About 50 years ago, zinc-deficiency and its symptoms were discovered in the Middle East. With cognitive impairment, growth retardation, and immune dysfunction being among the main issues, the importance of zinc in our diet became much bigger news. A study found that 16% of deep respiratory infections were due to zinc deficiency.
Zinc supports health in many ways, but our bodies do not create this trace element, so we must consume zinc from other sources. Currently, the recommended daily values for zinc consumption are 11 mg for men and 8 mg for women. Women who are pregnant or lactating require more zinc than usual. If you are a member of this population, chat with your doctor to determine how much zinc is right for you. Populations who should keep an eye on their zinc consumption include: vegetarians, pregnant and lactating women, alcoholics, and people with a condition that decreases mineral absorption.

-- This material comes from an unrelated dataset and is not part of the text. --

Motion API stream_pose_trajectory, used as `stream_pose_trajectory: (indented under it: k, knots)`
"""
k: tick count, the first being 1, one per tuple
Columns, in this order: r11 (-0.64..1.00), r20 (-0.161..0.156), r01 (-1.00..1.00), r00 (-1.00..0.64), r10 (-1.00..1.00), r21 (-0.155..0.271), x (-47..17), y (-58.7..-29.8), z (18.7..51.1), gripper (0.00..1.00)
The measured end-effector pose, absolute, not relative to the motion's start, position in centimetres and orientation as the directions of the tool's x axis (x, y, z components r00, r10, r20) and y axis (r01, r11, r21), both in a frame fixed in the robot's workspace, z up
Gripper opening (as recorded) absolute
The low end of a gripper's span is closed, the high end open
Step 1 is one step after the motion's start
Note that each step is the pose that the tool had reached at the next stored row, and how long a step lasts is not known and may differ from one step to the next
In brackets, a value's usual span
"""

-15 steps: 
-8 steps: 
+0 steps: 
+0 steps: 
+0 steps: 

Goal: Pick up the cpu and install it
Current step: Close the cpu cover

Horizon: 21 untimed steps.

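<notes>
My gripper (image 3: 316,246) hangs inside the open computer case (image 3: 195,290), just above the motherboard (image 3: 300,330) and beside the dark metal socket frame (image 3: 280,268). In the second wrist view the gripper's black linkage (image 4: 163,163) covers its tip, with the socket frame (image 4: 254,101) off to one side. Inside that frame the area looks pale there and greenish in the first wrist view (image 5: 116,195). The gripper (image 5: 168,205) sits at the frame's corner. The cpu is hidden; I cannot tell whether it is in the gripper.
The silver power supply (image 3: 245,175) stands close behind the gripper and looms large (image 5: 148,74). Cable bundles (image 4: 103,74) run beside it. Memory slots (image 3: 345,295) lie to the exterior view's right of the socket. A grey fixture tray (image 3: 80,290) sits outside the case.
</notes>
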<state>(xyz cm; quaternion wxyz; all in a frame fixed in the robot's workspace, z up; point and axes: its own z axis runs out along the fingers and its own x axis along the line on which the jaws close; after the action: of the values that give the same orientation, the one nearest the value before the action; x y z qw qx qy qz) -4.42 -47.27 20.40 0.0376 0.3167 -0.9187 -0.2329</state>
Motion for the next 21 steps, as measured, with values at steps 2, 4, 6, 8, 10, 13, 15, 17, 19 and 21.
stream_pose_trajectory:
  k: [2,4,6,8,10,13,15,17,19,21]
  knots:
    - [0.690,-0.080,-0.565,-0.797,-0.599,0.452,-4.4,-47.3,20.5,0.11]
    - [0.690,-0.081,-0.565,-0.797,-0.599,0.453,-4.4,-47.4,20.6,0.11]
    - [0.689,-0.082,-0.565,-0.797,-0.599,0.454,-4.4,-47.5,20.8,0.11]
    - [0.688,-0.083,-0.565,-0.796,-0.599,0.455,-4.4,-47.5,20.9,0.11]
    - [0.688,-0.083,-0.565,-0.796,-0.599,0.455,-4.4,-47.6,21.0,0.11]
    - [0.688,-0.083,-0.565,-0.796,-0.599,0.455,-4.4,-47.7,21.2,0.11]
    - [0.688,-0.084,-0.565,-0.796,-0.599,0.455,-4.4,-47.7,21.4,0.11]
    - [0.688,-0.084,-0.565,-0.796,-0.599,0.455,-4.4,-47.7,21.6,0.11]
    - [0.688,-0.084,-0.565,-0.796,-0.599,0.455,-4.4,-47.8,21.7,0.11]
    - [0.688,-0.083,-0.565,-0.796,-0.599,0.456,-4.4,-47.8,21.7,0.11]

How Does Zinc Affect Our Wellbeing?
Zinc is one of the most important minerals for optimal health. One of the most publicized functions of zinc is its immune supportive properties. Zinc is incredibly adept at helping your body protect itself against viruses and bacteria as it is essential in the development and function of your cells that run your immune system. It also slows down the potentially harmful inflammatory response from your immune system to prevent damage and even death.
Studies have shown that zinc has antiviral properties and reduces the severity of the common cold. Adequate zinc consumption also supports your body’s ability to heal wounds. Additionally, zinc is required for healthy growth and development, making it an important mineral for pregnant and lactating women and infants. Zinc is also known to support 100 different enzyme processes!
Food Sources Of Zinc
There are many foods naturally high in zinc. It is preferable to get your zinc intake from animal sources as it is more bioavailable, and the phytates in plant-based sources keep your body from absorbing as much as necessary. If you are on a plant-based diet you need to consume 50% more food sources of zinc than a person who eats meat.
Here are 6 plant-based foods that contain high amounts of zinc:
- Pumpkin seeds 2 ounces of pumpkin seeds contain about 4.2 mg of zinc
- Cashews 2 ounces of cashews contain about 3.4 mg of zinc
- Baked beans 1/2 cup of baked beans contains about 1.75 mg of zinc
- Dark chocolate 1 ounce of chocolate contains about .9 mg of zinc
- Fortified oats 1 serving of fortified oats includes about 1 mg of zinc
- Chickpeas ½ cup of chickpeas contains about 1.25 mg of zinc
How to Maximize Zinc Absorption
Zinc absorption is affected by many factors. First, protein supports zinc absorption, so it is a good idea to eat zinc along with this macronutrient. Zinc absorption can also be inhibited by phytates, a compound present in many legumes, nuts and seeds. It can be helpful to soak, sprout or cook these foods to support better absorption. Eating garlic and/or onion with your zinc-containing plant foods can also increase their absorption.
If you are a vegetarian, you may want to speak with your health provider about increasing your zinc consumption. If you are taking zinc in supplement form, zinc picolinate, zinc citrate, zinc acetate, zinc glycerate, and zinc monomethionine are considered the most easy to absorb. When purchasing supplements, it is important to purchase from a trusted source that creates high-quality supplements. Always check with a doctor before starting any supplementation program, especially if you live with a condition or are taking medication. There are known contraindications for zinc supplements. Additionally, zinc can be toxic if consumed in too large of doses.
Making healthy lifestyle choices is the most important thing you can do for your immune system. Getting enough sleep, exercise, sunshine, and nutrients from real whole foods is key. As for the mineral discussed above, zinc is important for our bodies year round, whether there is a pandemic or not. This mineral is important for our immune system, brain health, growth and development, and reproductive health. Although it is uncommon for US citizens to be deficient in zinc, the benefits of making sure you get enough zinc for your body to properly use and protect you is something you should prioritize.